Wenn nun dies verfehlte Leben der Bürgerlichkeit als das gut christliche erscheint und geglaubt wird, liegt es dann nicht nahe, daß die Alternative dazu in einem antichristlichen Lebensstil gesucht wird. Ich vermute, daß die Ausstrahlungskraft satanistisch sich inszenierender Schwermetallmusik auch aus diesem Ausbruchsversuch aus der Bürgerlichkeit erklärbar ist. Denn Jesu eigene Lebensführung und die seiner ersten Schüler kann man schwerlich als bürgerlich bezeichnen: Er hatte nicht geheiratet, keine Familie gegründet, ging keinem ordentlichen Beruf nach, stattdessen lebte er als ein Wanderprediger und umgab sich mit Menschen, die Gutbürgerliche nicht in ihr Haus einladen möchten. Statt ein Programm zur Weltverbesserung zu skizzieren oder wenigstens Sozialreformen anzuregen, verkündete er gar das Ende dieses Äöns und den Einbruch des Reich Gottes. Wie weit entfernt ist das von dem gutbürgerlichen Leben in seiner Zentrierung um das Familien- und Berufsleben!

Aber Oscar Wilde mutet uns noch mehr zu, daß das Negative um des Fortschrittes willen ist, ohne das es ihn nicht gäbe. Bevor man diese Zumutung ad hoc verwirft, möge man sich bitte an den Traktat über den „Steppenwolf“ Hermann Hesses erinnern, Sagt Hesse da nicht, daß alle Innovationen eine Gesellschaft ihren steppenwölferisch Lebenden zu verdanken habe, daß die Menschen, die gemäß ihrer Herdentriebneigung die Garanten des :“Immer so weiter“ sind, den Widerpart des Steppenwölfischen bedürften, um nicht ganz und gar sich verkristallisierend zu erstarren? Könnte man, um in dieser Bildrede zu verweilen, urteilen, daß die einstige christliche Steppenwolfreligion in eine bürgerliche Herdentriebreligion sich transformiert hat und so ihrer Salz- und Leuchtkraft verlustig ging. Der Gründer des Opus Dei schrieb einmal – den Aphorismus kann ich just nicht wiederfinden- daß wir Christen dazu bestimmt seien, als Adler zu leben, zögen es aber vor, wie Hühner eines Hühnerstalles unser Dasein zu fristen.
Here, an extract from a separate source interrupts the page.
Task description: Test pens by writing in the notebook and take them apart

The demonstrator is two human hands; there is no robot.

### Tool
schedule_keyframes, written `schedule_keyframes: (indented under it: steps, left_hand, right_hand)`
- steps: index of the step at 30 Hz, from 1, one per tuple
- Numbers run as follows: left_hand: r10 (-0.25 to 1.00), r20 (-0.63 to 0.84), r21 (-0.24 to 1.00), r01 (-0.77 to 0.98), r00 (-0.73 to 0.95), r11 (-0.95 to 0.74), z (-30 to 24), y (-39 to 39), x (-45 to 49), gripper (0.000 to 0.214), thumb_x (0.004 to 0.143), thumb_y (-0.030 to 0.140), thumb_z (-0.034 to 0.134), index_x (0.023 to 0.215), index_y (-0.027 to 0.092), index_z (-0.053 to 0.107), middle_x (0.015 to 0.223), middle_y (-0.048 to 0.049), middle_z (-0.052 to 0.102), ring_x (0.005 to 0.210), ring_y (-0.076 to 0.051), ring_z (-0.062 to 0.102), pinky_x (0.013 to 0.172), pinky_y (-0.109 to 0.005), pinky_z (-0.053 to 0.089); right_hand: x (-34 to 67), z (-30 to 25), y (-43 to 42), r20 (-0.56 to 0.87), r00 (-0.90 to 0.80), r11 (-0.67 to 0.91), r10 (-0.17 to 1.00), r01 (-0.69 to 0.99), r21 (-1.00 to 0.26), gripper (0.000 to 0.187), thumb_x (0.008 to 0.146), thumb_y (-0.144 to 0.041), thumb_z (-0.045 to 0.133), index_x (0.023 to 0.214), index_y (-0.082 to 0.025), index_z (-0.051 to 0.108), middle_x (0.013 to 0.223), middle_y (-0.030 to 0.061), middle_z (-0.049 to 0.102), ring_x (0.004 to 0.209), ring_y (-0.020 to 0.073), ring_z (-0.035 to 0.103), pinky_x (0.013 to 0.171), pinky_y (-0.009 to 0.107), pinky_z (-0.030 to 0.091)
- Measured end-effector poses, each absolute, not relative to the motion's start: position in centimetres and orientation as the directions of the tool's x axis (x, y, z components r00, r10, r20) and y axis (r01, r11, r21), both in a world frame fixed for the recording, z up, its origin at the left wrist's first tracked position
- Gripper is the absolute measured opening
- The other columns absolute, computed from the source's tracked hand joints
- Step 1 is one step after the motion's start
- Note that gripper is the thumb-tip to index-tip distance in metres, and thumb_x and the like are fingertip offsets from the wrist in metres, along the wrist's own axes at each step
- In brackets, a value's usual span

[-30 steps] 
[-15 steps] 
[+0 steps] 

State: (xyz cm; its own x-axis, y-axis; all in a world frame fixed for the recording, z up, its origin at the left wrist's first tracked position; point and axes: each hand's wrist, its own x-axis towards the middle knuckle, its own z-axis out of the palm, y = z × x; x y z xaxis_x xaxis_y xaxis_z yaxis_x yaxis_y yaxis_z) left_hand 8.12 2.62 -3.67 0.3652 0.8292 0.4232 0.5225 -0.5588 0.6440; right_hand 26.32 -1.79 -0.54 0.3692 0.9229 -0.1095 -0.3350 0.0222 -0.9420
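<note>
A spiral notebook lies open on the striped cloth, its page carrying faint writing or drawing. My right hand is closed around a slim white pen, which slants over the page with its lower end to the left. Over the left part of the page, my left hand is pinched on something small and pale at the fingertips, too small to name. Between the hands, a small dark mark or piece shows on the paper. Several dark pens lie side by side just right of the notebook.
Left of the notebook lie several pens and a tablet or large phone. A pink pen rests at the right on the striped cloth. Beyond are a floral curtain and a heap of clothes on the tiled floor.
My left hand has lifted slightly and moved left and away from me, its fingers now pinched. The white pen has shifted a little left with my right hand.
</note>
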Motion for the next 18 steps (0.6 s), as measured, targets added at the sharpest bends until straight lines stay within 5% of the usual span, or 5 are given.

Gleicht der moderne Christ nicht mehr Nietzsches „letztem Menschen“ als dem „neuen Menschen“ in Jesus Christus? Jesus stimmte doch mehr mit Nietzsches Parole der Überwindung des Menschen überein als mit der verbürgerlichten Version, daß der Alte Adam einfach bleiben solle, wie er ist, denn Gott bejahe ihn, so wie er nun mal ist und immer auch bleiben wird.
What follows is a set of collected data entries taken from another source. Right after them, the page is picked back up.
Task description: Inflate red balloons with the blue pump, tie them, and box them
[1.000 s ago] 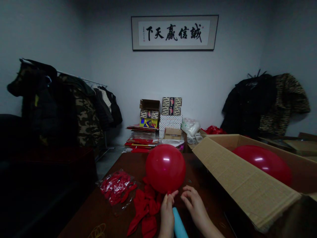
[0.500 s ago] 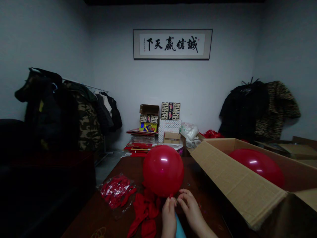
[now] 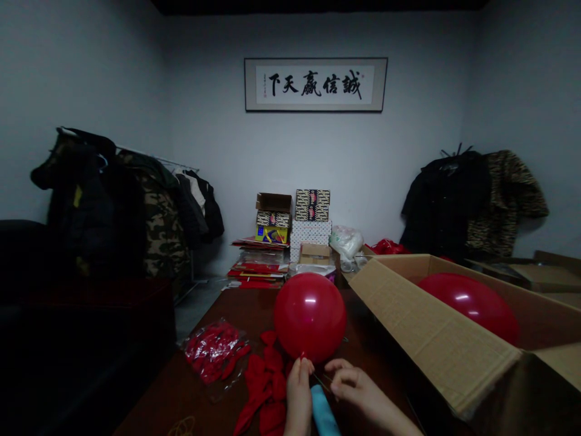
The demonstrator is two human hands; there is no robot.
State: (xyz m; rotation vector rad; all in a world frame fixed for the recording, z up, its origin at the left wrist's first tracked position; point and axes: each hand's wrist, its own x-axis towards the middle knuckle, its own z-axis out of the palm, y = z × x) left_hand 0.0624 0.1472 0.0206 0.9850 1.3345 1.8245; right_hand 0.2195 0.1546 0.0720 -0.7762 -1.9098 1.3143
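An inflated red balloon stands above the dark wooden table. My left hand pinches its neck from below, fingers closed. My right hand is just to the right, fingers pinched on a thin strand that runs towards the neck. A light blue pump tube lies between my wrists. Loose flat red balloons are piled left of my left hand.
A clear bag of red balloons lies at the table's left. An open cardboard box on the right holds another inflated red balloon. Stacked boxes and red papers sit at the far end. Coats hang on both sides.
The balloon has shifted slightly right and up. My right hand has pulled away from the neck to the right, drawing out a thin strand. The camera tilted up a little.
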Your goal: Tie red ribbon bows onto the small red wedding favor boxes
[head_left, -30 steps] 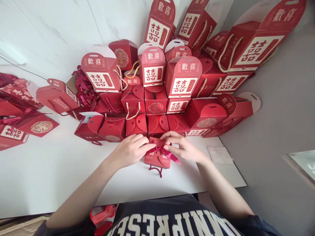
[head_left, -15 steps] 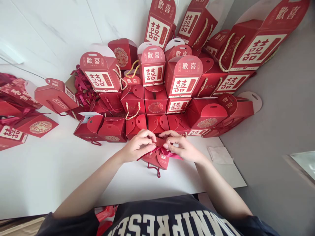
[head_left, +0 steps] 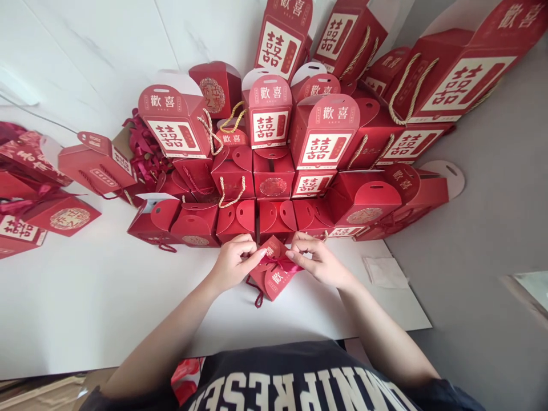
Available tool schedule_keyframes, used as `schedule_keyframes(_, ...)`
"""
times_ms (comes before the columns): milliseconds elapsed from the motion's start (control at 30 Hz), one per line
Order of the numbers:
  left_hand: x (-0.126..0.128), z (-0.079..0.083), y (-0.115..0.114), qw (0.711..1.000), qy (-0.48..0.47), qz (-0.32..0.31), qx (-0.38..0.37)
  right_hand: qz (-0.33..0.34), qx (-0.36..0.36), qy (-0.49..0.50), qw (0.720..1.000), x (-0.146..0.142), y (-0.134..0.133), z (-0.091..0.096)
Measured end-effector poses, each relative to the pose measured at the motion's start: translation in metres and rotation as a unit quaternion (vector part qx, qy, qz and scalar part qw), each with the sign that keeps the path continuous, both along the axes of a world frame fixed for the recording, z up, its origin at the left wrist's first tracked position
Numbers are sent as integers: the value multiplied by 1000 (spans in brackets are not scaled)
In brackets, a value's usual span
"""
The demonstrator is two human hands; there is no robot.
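A small red gift box (head_left: 274, 285) with white characters sits turned at an angle on the white table, right in front of me. Across its top runs a crimson ribbon (head_left: 280, 262), gathered at the middle. My left hand (head_left: 236, 261) pinches the ribbon at the box's left side, thumb against curled fingers. On the other side my right hand (head_left: 319, 260) grips the ribbon's right part the same way. A dark red cord handle (head_left: 257, 297) hangs from the box onto the table at its lower left.
Stacked red gift boxes (head_left: 274, 182) form a wall just behind the hands. More boxes (head_left: 64, 217) lie at the left, near a heap of crimson ribbons (head_left: 148, 145). A pale folded sheet (head_left: 385, 272) lies at right, beside the grey wall (head_left: 479, 217).
My hands have moved apart, drawing the ribbon outward. The gift box has turned, and its cord handle now lies further left.
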State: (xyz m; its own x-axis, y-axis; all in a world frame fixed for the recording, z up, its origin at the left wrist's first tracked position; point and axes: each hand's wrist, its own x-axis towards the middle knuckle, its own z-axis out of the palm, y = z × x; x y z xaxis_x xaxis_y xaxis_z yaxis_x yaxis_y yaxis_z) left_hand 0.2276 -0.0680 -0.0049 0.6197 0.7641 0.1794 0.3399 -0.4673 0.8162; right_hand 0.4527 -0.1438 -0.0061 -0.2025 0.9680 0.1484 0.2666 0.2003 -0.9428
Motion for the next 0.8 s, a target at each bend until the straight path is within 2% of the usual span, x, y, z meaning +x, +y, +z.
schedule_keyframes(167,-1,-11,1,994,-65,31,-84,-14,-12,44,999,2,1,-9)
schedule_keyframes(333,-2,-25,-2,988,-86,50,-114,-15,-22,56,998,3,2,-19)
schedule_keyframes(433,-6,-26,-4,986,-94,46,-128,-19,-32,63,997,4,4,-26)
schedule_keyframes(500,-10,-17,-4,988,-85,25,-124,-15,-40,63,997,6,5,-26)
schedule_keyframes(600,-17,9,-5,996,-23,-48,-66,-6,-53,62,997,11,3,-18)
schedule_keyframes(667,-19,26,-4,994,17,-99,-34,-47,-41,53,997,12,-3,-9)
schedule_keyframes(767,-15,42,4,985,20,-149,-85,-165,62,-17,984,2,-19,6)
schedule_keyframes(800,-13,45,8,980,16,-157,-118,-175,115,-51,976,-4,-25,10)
Die Katholische Kirche hat dem Rechnung getragen, indem sie neben dem verbürgrlichten Christentum die Alternative der mönchischen Existenz kreierte, aber gerade dies Zentrum löst sich nun völlig auf in dem Reformgeist des 2.Vaticanumes, sich der bürgerlichen Welt so weit wie möglich anzuähneln, um den zeitgenössischen Menschen besser erreichen zu können.

Corollarium

Die bürgerliche Gesellschaft, die bürgerliche Kultur sah sich ja bis heute der romantischen Kritik ausgesetzt, daß in ihr alles Organische aufgelöst würde zu puren Vertragsbeziehungen, dann der antibürgerlich sozialistischen, die die Partikulariät der Vernünftigkeit der bürgerlichen Gesellschaft kritisiert und der Kameradschaftsideologie der Erfahrung der Schützengrabengemeinschaft, die sich verband mit der romantischen Kritik in der Ideologie der Volksgemeinschaft als der Alternative zur Utopie der klassenlosen Gesellschaft. In der Postmoderne löst sich nun die bürgerliche Kultur auf in der Entwickelung zu einer Einheitswelt, deren Elemente nur noch völlig atomisierte Individuen sind. Die Kirche identifiziert sich seit dem 2.Vaticanum völlig mit der bürgerlichen Kultur, obschon ihr Fundament der Säkularismus ist.































1In der Übersetzung von Helga Treichel, 1.Teil, 2.Kapitel, S.32.